Implement asynchronous methods #5

lake4790k · 2016-03-19T08:21:04Z

http://arxiv.org/pdf/1602.01783v1.pdf describes asynchronous methods using off policy (1 step /n step Q learning) and even on policy (sarsa and advantage actor-critic (A3C)) reinforcement learning.

These algorithms converge faster with less resources (cpu only multithreaded on a single machine without using a large replay memory) and can achieve better results than other methods.

I think the Hogwild method they use for the lockfree updating of the shared network can be implemented with Torch/Lua threads.sharedserialize

Kaixhin · 2016-03-19T11:51:52Z

I currently have no plans to implement A3C in this repo because it is quite different, rather than a relatively simple addition to the original DQN. You're welcome to submit a PR if you manage to come up with an -asynchronous true-style option.

Edit: Actually, asynchronous one-step Q-learning could be in scope. And I agree that 'threads.sharedserialize' would be one part of the solution. But running multiple (presumably physical) threads multicore and coordinating that with a master thread may not be possible with threads?

ghost · 2016-04-09T05:30:38Z

@Kaixhin @lake4790k I was actually working off this repo as a starting point not long ago to attempt to do this (maybe a month?) I evaluated threads and concluded it was not a very good option for one step or n-step due to the way upvalues work within the threads (in particular, the singleton instance+step counts within those algo's in particular cause a number of issues). If you're interested in collaborating, I can invite you to the library I was working on this in. I think that lua---parallel can handle a3c better, and was utilizing a structure similar to the original deepmind code.

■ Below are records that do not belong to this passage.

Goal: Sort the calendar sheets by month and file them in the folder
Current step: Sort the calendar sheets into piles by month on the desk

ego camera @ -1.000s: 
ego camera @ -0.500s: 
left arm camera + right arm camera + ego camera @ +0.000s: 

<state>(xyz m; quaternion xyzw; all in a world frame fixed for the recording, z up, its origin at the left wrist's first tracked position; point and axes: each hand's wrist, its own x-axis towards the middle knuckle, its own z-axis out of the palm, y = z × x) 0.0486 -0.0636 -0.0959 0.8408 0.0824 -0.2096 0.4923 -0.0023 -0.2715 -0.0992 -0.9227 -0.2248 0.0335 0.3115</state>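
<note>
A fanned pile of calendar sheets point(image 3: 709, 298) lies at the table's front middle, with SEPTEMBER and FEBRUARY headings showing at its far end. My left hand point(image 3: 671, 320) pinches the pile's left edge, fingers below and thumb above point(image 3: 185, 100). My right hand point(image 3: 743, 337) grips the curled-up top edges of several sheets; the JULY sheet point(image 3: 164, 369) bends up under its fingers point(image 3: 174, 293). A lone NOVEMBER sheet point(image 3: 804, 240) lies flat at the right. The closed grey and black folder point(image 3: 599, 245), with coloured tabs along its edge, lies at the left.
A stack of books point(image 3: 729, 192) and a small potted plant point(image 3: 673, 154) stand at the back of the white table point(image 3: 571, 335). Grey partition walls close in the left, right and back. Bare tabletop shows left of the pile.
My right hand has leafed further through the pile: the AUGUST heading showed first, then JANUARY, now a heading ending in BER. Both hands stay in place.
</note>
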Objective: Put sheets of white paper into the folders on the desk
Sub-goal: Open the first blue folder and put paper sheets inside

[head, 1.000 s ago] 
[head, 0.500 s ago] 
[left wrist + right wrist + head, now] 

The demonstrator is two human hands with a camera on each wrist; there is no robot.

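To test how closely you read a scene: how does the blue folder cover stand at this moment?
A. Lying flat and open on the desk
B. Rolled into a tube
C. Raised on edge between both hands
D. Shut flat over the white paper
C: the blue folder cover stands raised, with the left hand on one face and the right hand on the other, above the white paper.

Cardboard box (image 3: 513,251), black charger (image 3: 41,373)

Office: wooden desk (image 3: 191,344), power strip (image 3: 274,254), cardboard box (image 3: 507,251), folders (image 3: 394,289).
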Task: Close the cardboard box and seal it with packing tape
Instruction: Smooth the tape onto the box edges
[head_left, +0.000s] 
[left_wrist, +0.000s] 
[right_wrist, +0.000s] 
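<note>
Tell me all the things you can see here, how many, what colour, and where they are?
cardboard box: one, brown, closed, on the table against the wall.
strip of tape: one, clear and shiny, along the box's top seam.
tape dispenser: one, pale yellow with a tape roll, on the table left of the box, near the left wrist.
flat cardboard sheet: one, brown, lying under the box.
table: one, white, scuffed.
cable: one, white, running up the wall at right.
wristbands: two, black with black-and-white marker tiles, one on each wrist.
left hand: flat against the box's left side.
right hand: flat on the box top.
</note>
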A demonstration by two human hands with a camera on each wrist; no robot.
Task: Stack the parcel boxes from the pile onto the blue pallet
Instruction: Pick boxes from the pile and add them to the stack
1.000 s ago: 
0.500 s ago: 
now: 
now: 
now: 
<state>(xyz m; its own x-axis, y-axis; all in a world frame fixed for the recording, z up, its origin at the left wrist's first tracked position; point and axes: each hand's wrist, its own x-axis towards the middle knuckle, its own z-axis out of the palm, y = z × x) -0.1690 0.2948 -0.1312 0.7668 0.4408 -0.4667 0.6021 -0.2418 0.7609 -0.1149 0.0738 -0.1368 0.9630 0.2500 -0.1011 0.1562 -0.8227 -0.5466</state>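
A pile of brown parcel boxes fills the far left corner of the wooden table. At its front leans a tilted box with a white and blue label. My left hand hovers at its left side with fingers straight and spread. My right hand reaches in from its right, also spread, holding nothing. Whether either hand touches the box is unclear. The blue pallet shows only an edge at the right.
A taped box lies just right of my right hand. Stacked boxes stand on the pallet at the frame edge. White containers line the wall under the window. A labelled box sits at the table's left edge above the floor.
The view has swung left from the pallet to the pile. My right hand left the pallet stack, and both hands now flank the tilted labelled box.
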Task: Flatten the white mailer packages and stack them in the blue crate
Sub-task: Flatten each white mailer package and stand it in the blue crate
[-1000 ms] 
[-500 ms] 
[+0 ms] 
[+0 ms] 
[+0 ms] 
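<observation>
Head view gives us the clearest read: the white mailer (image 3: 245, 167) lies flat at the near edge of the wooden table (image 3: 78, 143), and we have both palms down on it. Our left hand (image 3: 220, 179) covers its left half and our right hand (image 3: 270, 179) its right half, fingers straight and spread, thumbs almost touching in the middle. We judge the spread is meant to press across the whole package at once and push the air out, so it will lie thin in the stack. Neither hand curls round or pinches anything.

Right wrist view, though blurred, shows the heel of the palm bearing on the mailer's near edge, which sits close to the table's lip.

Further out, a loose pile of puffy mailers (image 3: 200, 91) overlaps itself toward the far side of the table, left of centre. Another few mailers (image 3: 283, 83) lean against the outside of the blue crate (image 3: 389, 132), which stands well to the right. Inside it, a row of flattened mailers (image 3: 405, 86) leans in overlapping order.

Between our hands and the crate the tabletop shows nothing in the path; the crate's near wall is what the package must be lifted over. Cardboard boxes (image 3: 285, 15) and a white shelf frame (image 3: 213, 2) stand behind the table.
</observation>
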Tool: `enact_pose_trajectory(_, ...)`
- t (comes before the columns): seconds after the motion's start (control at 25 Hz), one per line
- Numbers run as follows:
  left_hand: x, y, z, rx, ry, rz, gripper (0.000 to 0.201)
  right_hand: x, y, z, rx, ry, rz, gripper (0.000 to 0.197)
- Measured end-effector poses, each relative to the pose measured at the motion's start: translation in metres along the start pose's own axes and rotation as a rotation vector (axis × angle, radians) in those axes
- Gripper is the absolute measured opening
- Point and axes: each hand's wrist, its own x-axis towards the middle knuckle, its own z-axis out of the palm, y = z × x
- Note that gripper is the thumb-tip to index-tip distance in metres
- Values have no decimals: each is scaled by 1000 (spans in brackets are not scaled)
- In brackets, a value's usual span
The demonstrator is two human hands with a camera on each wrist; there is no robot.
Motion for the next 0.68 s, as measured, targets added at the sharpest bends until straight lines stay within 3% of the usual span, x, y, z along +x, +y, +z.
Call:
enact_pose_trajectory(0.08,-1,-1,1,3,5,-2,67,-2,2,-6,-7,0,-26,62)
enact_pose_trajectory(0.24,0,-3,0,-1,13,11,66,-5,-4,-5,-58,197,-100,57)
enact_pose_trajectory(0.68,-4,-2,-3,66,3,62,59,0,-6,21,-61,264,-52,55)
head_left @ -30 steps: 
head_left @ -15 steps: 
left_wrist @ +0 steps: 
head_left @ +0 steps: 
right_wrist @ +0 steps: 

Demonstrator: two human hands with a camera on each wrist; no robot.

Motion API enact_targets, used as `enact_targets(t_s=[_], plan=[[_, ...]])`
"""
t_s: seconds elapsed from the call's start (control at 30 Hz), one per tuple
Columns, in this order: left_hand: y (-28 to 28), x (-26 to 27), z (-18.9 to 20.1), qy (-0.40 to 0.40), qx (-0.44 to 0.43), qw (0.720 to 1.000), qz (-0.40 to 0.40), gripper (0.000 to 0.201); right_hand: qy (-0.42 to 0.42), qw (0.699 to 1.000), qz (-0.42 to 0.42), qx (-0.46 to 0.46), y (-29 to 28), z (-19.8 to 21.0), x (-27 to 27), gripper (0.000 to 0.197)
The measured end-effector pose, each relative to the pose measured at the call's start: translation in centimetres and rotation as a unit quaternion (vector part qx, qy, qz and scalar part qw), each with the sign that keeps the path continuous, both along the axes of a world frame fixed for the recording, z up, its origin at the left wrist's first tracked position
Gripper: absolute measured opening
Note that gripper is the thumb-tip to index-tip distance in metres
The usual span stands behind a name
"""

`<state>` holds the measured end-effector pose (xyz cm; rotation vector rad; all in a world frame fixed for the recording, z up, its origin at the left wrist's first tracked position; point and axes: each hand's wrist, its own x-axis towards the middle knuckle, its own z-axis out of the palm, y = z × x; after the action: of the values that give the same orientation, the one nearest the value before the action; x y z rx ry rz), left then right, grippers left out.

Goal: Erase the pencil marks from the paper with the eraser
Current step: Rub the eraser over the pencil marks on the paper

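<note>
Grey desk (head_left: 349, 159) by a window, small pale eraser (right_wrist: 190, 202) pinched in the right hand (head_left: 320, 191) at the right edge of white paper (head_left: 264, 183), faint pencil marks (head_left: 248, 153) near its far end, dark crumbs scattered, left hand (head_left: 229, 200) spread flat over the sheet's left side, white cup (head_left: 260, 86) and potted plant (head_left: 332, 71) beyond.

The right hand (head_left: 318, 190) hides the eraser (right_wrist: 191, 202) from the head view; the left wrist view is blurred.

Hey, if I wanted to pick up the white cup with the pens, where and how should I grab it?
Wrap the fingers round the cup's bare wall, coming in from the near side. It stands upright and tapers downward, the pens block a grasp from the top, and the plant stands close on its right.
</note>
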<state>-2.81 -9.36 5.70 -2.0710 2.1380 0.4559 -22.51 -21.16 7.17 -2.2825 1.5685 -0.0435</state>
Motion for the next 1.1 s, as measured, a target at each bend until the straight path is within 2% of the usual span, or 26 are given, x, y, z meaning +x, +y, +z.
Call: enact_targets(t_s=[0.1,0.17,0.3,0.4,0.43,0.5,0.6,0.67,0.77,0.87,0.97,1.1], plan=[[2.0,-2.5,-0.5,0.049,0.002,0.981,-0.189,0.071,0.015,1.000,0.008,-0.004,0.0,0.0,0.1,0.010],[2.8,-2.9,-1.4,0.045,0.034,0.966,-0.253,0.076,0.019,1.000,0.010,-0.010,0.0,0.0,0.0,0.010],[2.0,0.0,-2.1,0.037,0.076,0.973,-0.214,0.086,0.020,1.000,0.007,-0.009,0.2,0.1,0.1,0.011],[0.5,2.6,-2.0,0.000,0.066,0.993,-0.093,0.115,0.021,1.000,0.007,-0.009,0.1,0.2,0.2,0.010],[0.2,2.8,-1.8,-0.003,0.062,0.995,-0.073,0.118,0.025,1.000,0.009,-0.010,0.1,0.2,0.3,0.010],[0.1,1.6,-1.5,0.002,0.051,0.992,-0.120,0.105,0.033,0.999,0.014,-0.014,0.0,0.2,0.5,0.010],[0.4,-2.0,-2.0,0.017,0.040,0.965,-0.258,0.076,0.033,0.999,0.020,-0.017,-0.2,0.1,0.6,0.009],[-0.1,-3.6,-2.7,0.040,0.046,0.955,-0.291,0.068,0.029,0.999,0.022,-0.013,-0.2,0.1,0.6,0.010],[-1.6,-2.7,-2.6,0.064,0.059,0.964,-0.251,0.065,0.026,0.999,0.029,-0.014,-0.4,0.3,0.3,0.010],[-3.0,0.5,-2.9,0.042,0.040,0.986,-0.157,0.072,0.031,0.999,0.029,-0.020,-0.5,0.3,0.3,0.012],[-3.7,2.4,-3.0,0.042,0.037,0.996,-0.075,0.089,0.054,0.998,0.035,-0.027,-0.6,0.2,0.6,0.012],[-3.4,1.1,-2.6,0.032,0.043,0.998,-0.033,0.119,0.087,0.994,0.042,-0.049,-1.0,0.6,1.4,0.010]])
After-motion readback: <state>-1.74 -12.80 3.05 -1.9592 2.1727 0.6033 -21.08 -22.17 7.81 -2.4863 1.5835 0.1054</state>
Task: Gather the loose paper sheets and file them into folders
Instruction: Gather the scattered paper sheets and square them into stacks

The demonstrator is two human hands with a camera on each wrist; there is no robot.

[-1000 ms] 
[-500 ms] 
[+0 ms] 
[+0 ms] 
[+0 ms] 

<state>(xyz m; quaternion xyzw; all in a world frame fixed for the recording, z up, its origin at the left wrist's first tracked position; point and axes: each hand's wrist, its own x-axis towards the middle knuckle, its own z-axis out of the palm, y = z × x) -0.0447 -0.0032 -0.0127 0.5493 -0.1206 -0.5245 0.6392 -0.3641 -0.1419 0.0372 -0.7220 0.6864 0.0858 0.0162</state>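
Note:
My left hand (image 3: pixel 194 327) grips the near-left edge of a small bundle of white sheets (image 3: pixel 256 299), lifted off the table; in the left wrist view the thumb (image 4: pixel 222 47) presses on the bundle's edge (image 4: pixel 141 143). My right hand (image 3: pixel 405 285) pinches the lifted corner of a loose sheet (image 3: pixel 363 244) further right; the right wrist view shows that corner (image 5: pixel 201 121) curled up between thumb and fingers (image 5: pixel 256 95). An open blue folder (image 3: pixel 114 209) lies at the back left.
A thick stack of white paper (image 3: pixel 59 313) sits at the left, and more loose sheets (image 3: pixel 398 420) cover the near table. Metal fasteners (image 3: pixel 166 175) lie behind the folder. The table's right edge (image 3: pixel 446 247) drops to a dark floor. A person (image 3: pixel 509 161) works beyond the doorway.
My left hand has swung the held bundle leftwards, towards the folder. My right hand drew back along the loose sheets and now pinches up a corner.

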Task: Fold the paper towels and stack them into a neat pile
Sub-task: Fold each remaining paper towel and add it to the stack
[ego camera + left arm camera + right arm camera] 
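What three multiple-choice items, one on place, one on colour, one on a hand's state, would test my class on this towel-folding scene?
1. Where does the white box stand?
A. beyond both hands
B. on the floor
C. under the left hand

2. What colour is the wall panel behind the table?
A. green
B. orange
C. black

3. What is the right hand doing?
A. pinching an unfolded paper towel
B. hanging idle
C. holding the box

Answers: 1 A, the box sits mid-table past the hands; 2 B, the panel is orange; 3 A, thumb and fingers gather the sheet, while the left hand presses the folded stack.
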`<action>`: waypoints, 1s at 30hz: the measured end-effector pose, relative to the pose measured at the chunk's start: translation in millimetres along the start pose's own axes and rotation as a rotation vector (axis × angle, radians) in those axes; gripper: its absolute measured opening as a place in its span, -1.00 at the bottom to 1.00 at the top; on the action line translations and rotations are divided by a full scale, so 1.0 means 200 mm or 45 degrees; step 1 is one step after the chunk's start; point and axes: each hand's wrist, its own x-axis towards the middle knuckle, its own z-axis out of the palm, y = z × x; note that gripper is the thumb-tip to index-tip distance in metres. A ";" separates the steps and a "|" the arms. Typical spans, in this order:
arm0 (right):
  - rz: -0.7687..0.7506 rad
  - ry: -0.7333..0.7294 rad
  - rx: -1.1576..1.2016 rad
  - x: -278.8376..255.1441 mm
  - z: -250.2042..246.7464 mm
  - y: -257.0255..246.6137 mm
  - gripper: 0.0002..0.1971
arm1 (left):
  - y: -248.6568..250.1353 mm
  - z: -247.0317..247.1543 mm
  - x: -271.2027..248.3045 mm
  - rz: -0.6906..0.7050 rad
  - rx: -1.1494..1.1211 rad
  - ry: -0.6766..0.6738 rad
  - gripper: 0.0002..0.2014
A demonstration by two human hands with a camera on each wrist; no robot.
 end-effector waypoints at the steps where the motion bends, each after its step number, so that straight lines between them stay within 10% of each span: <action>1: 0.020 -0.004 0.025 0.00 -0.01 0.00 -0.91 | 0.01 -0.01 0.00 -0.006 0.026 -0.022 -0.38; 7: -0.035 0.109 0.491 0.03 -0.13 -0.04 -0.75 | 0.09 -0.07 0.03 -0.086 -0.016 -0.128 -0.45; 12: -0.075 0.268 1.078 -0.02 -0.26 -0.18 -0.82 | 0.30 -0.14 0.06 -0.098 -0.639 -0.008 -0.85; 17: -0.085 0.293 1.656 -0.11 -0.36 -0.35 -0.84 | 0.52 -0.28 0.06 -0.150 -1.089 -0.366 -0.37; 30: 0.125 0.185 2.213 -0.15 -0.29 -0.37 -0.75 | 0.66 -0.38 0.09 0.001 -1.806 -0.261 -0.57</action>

Edit: To add to @Kaixhin's edit, this is possible. You can pretty easily run multiple instances of the Atari code in parallel. Just serialization at a given step is neither straightforward nor painless between threads.

lake4790k · 2016-04-09T15:47:27Z

@Kaixhin I think these async methods can be done in pure torch using threads and sharedserialize. Some implementation remarks (don't read this if you want to give it a try first, it's an interesting exercise...):

T (global shared counter): this would be an atomic variable (eg. c++ std::atomic) that is not available in lua/torch. In the paper this is used to update targetTheta from the threads. This is done less frequently (eg. Nth frames) Instead one can update targetTheta from a non learning thread at fixed time intervals (ie. sleep for x secs) in an unscyhronized way with the same effect, doing at exactly on every Nth step is not necessary.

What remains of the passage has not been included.